Game Changers
Game Changer Profile
Alex Blanter, Partner: Innovation and Product Development, Digital and IoT at A.T. Kearney Read insights
“Playing the long game fast.”
“We are at the start of a new innovation era, in which companies must play the long game fast – and where the ‘prize’ for successful innovations is no longer market dominance, but simply the opportunity to innovate again.”
This is the stark and sobering message from Alex Blanter, a partner at A. T. Kearney, one of the leads in its Innovation practice. Armed with over 20 years’ experience in driving high-tech business growth in Silicon Valley and beyond, Blanter is a global thought leader on the choice – and timing – of new technology deployment for enterprise-scale businesses, and on novel solutions for complex problems.
A.T. Kearney is a leading global management consultancy, which works with two-thirds of the Global Fortune 500, and has offices in more than 40 countries.
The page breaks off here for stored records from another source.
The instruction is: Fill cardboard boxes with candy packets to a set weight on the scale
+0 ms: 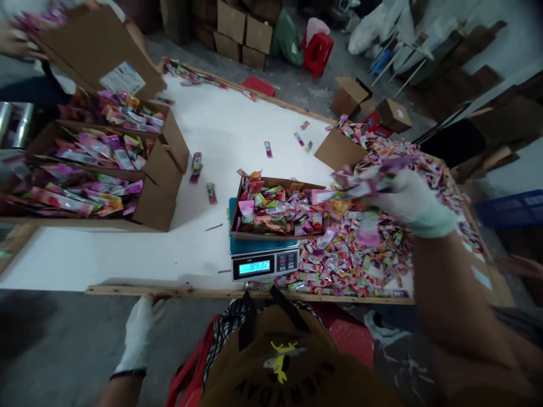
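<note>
Logging first the right hand (407, 203), white-gloved with a pale green cuff: its fingers are curled and pressed together around a loose bunch of foil packets (368, 229), held above a large heap of loose packets (352, 260) and just beside the right end of a shallow cardboard tray (275, 182). Work in hand, as the pose reads: packets held up between heap and tray. The left hand (138, 333), also gloved, sits at the wooden front edge (169, 291) of the table, its fingers against that edge; whether they pinch it cannot be told. The tray, heaped with mixed packets, stands on a digital bench scale (265, 264) with a lit display, its digits too blurred to certify. Scattered single packets (267, 149) lie on the white tabletop (220, 130). To the left stand two open cartons (159, 192) packed with packets, and a co-worker's hand (17, 42) holds packets beyond a raised carton flap (97, 51). Farther off, stacked cardboard boxes (241, 34) and a red plastic stool (318, 51) stand on the floor past the table.
</note>
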### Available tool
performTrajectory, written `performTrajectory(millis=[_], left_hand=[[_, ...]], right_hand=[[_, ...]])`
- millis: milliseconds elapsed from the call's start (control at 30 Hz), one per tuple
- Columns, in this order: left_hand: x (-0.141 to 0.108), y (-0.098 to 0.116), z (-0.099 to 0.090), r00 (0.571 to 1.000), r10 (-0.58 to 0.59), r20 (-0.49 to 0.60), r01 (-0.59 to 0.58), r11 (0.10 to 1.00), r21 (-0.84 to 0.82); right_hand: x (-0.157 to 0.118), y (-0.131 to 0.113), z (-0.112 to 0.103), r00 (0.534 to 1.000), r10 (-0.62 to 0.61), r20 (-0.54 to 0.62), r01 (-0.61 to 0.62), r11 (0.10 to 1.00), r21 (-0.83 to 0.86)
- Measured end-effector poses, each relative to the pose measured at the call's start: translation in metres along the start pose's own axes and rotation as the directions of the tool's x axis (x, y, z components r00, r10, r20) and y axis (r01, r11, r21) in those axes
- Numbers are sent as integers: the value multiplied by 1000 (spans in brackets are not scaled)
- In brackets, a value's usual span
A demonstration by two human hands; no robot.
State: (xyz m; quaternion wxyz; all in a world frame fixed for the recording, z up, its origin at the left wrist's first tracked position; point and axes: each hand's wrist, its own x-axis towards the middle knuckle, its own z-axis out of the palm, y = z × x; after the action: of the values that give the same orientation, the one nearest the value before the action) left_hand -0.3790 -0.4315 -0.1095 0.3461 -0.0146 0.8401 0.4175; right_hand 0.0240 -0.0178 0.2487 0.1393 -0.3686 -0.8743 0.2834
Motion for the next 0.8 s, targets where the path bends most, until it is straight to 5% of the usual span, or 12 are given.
performTrajectory(millis=[133, 267, 433, 600, 800], left_hand=[[-1, 1, 12, 994, 80, -79, -64, 980, 189], [7, 23, 26, 958, 284, -36, -248, 886, 393], [14, 58, 48, 943, 330, 43, -322, 870, 373], [16, 72, 68, 926, 363, 104, -376, 852, 364], [11, 60, 68, 939, 314, 143, -345, 842, 416]], right_hand=[[-55, 58, -43, 995, 74, -74, -84, 986, -147], [-74, 94, -41, 996, 14, -88, -51, 905, -423], [-43, 42, 8, 996, 47, -75, -68, 950, -305], [5, -25, 59, 992, 60, 112, 5, 863, -506], [39, -41, 100, 865, 367, 342, -37, 727, -686]])
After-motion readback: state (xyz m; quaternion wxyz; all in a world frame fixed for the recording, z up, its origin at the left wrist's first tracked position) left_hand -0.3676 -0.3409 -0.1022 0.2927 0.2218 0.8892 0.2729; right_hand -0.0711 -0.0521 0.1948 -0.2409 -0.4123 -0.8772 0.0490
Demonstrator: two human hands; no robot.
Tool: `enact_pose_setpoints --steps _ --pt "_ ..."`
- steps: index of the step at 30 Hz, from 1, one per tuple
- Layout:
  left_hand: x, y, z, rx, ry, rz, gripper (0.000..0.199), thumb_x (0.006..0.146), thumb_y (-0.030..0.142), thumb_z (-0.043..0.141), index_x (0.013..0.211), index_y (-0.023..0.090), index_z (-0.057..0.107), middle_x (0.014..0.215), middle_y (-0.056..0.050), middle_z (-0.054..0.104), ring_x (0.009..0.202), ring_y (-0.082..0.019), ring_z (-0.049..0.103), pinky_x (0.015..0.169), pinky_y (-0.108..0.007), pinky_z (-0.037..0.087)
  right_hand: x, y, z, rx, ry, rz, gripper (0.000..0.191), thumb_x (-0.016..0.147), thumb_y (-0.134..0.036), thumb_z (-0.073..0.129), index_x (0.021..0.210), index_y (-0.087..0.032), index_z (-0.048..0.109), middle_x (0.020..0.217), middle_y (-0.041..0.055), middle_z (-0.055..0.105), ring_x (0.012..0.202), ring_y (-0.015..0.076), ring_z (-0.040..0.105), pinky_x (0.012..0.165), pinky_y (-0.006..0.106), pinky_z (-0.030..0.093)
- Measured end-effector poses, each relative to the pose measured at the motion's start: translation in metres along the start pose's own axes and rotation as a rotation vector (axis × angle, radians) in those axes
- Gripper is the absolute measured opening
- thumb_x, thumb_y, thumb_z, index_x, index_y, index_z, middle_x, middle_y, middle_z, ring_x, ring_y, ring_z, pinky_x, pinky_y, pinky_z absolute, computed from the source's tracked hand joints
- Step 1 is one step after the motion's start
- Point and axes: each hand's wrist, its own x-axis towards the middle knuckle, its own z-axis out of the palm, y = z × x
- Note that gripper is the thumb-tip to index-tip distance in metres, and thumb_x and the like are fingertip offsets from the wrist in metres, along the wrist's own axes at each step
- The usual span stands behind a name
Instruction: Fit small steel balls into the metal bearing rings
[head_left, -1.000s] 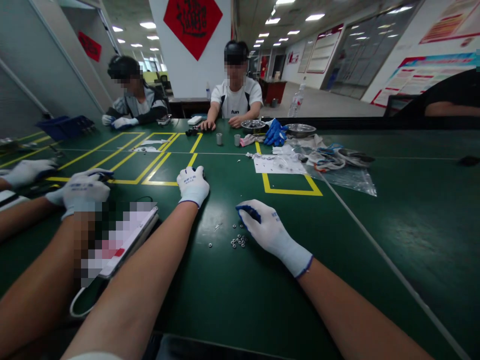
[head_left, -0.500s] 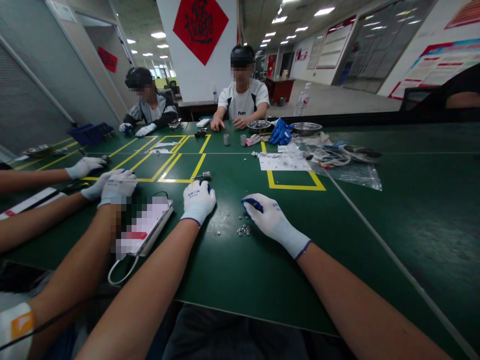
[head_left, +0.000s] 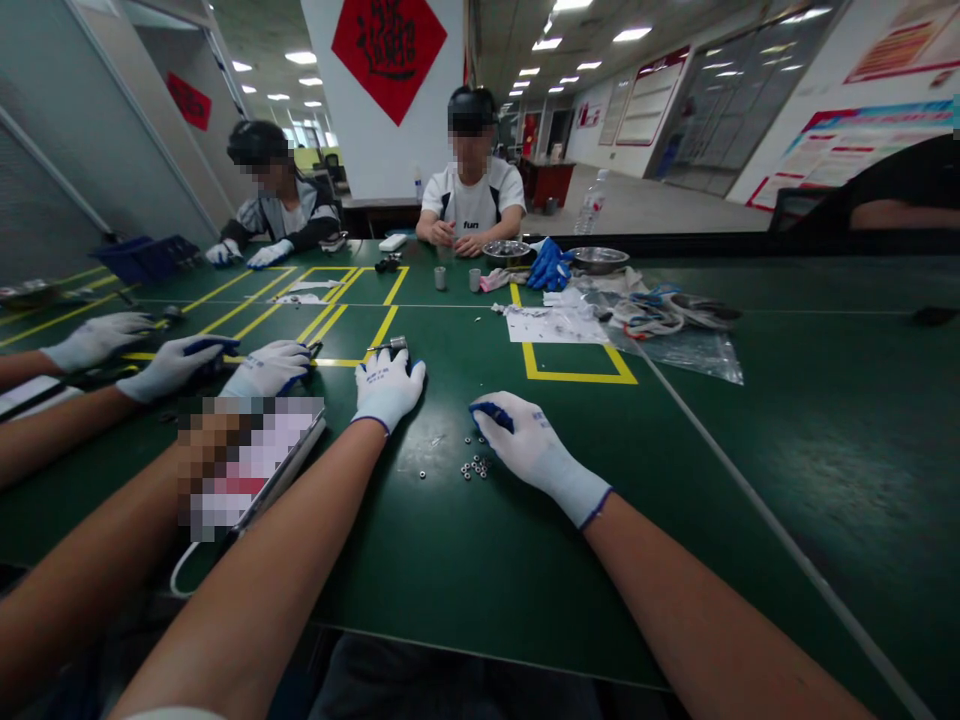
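Right now our left hand (head_left: 386, 388) is palm down over the green table (head_left: 420, 570), thumb out to the side, fingers reaching to a metal tool (head_left: 397, 343); the fingertips are hidden, so we cannot tell whether they touch or grip it. Our right hand (head_left: 517, 435) curls just beside a cluster of small rings (head_left: 475, 468), thumb bent toward the fingers, and we cannot make out whether anything sits between the tips. One lone ring (head_left: 422, 475) lies apart to the left, near a thin glinting scrap (head_left: 435, 440) too faint to name. Further left, a neighbour's gloved hand (head_left: 264, 370) has something small and unclear at its fingertips, and coarse blocks mask most of a flat white box (head_left: 289, 445). Far right, a dark sleeve (head_left: 900, 180) runs out of view.
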Motion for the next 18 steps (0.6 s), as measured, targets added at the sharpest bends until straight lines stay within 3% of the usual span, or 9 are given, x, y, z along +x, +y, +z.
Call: enact_pose_setpoints --steps 10,18 --pt "0.058 -0.007 0.011 -0.019 0.014 -0.013 0.071 0.102 0.060 0.029 0.156 0.023 0.056 0.166 -0.017 0.048 0.153 -0.041 0.041 0.128 -0.063 0.026 -0.004 -0.006 -0.002 -0.001 -0.021 -0.006 0.013 0.099 -0.026 0.064 0.104 -0.019 0.073 0.105 0.0081 0.077 0.096 0.0203 0.073 0.089 0.036 0.059" --pt "0.139 -0.015 0.019 -0.040 0.016 -0.063 0.079 0.099 0.063 0.027 0.160 0.019 0.049 0.170 -0.020 0.042 0.157 -0.043 0.034 0.127 -0.068 0.021 -0.009 -0.019 -0.007 -0.052 -0.091 0.014 0.015 0.102 -0.028 0.060 0.104 -0.018 0.071 0.106 0.0093 0.074 0.099 0.0220 0.070 0.090 0.039 0.057"
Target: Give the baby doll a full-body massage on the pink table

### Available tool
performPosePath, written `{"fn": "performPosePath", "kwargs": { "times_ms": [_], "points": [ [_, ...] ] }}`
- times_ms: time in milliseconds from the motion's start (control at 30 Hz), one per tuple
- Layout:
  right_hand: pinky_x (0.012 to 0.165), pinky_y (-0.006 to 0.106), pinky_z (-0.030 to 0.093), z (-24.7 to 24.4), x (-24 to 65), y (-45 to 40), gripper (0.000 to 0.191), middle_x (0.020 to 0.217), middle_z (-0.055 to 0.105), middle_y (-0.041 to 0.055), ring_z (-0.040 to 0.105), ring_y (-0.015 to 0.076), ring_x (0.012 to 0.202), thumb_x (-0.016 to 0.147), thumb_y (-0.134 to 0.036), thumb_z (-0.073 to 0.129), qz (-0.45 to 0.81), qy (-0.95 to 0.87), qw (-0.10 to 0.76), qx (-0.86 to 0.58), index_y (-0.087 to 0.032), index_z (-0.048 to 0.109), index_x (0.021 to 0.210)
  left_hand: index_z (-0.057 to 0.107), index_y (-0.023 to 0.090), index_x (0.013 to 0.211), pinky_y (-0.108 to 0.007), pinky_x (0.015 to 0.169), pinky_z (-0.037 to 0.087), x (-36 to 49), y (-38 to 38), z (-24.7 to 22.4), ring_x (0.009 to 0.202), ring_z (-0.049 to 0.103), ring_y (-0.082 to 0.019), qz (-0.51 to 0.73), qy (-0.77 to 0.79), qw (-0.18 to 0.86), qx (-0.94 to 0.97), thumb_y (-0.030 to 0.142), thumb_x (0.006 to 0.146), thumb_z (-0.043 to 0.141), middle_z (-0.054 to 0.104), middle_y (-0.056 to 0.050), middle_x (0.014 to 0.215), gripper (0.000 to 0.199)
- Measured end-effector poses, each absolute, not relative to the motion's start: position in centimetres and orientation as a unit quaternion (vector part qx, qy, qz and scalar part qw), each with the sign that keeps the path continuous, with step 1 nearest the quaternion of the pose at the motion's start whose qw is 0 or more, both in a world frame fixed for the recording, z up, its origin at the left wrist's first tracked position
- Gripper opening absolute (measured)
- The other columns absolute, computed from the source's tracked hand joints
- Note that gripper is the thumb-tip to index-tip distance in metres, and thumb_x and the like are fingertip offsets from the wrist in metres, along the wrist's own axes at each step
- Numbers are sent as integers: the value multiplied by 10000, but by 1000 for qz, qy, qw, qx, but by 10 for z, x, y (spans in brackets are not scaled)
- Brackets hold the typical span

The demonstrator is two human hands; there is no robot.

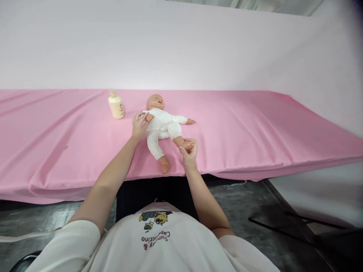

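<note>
A baby doll (161,122) with a white cloth body lies on its back on the pink cloth, its head toward the wall. My left hand (138,126) is closed round the doll's arm near its small hand, beside the chest. My right hand (190,153) grips the doll's foot on the right side, and that leg is bent and raised a little. The doll's other leg points toward the table's front edge, and its other arm stretches out to the right.
A cream pump bottle (116,105) stands to the left of the doll. The pink cloth (241,128) covers a long table with a white wall behind it. Dark metal bars (278,229) are near the floor at the right.
</note>
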State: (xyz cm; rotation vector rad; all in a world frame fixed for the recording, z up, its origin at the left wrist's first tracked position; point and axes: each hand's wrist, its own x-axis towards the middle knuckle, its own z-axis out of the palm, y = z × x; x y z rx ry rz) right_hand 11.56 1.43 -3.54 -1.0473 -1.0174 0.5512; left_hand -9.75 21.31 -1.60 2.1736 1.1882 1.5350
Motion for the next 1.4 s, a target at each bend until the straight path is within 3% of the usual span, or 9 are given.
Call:
{"fn": "performPosePath", "kwargs": {
  "times_ms": [200, 400, 600, 733, 933, 1033, 1233, 1400],
  "points": [
    [778, 344, 517, -44, 120, 17, 435, 911, 564, 30, 588, 184, 837, 787, -558, 691, 105, -452, 766, -444, -195, 589, 1005, 662, 238, 1178, -460, 1130, 424, -109, 229, -19, 1222, 567, -263, 625, 408, 191, 637, 383, 911, 670, 628, -98, 1205, 304],
    [770, 350, 515, -50, 123, 19, 435, 906, 555, 27, 589, 183, 827, 800, -572, 669, 92, -449, 773, -439, -196, 581, 1000, 612, 228, 1202, -436, 1034, 482, -115, 238, -23, 1221, 583, -262, 668, 427, 265, 550, 454, 931, 633, 611, -113, 1240, 353],
    [778, 336, 527, -46, 119, 20, 408, 1011, 533, 30, 576, 158, 836, 821, -468, 715, 169, -455, 745, -457, -231, 528, 1096, 634, 216, 1138, -454, 1077, 463, -108, 227, -19, 1196, 585, -265, 637, 408, 185, 627, 359, 902, 672, 626, -106, 1198, 279],
    [828, 331, 537, -42, 118, 22, 412, 1018, 533, 23, 577, 151, 870, 836, -448, 716, 204, -454, 726, -474, -241, 505, 1122, 658, 221, 1199, -456, 1138, 414, -100, 218, -17, 1218, 575, -262, 591, 387, 129, 696, 297, 885, 675, 620, -103, 1231, 323],
    [694, 256, 496, -43, 119, 28, 401, 991, 547, -12, 532, 106, 763, 823, -387, 733, 294, -466, 683, -479, -269, 496, 1124, 691, 233, 1220, -462, 1120, 412, -93, 208, -18, 1220, 555, -261, 535, 374, 69, 754, 262, 907, 642, 615, -108, 1270, 318],
    [702, 240, 484, -46, 119, 30, 383, 1036, 565, -12, 554, 107, 826, 826, -356, 736, 312, -480, 669, -475, -272, 514, 1126, 707, 242, 1201, -466, 1107, 417, -90, 205, -19, 1211, 548, -263, 518, 364, 41, 773, 264, 911, 647, 623, -103, 1268, 296],
    [809, 263, 514, -44, 118, 30, 405, 1057, 594, 3, 594, 138, 964, 810, -407, 768, 323, -481, 656, -483, -261, 535, 1107, 722, 242, 1187, -476, 1089, 412, -85, 203, -20, 1191, 551, -266, 477, 353, 4, 805, 229, 922, 610, 635, -106, 1260, 287],
    [771, 261, 494, -43, 117, 31, 390, 993, 581, -7, 569, 129, 888, 813, -423, 773, 326, -486, 649, -486, -254, 540, 1077, 725, 249, 1191, -477, 1074, 419, -84, 203, -20, 1176, 557, -267, 467, 352, -5, 811, 224, 924, 598, 640, -104, 1252, 296]
  ]
}}
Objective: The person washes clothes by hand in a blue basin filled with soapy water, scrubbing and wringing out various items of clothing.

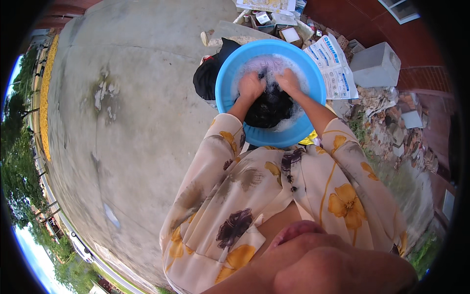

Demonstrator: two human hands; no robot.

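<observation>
A round blue basin (223, 100) in front of me holds soapy water with white suds. A wet black garment (269, 109) lies bunched in it, and a pale lilac cloth (267, 62) shows under the foam toward the far side. My left hand (252, 85) is closed on a dark fold of the black garment. Across from it, my right hand (288, 81) is curled at the garment's other side, its fingertips partly hidden by suds. Both hands are inside the basin, a short gap apart.
Black cloth (208, 78) lies on the concrete floor (147, 112) left of the basin. Beyond are boxes and clutter (289, 34). To the right lie a printed white sack (333, 68), a grey block (376, 66) and brick rubble (399, 127) along a red wall.
</observation>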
Going all the way through history, Blanter has traced the evolution of innovation approaches, from ‘magic’, to art, to science. He believes we are now on the cusp of an innovation era defined most by organizational culture, and triggered by the cost/performance power of multiplicative technologies – like AI, IoT and Big Data – all coming together at the same time; an era whose winning formula is rapid experimentation, and whose key actors are not companies and industries, but ecosystems.
Yet Blanter’s work is geared at actual, tailored value creation, rather than theory. Trained as a mechanical engineer in Russia, his approaches to innovation are steeped in pragmatism for a broad range of industries: from high-tech and industrial to aerospace, automotive, financial services and others. Indeed, Blanter advocates parallel multiple business models within single enterprises as the core for sustainable innovation going forward.
This is the level of granular agility now required to compete in a business landscape that more closely resembles arctic ice floes. He says: “The sad truth is: established public companies are failing at innovation by the only measure that matters: value creation.”
While the average tenure of companies in the S&P500 is down by 80% – there is hope, in a recipe which includes: “incubating with gusto, at scale; innovating deliberately, with a clear strategy; and driving for ecosystem dominance first, and financial returns second.”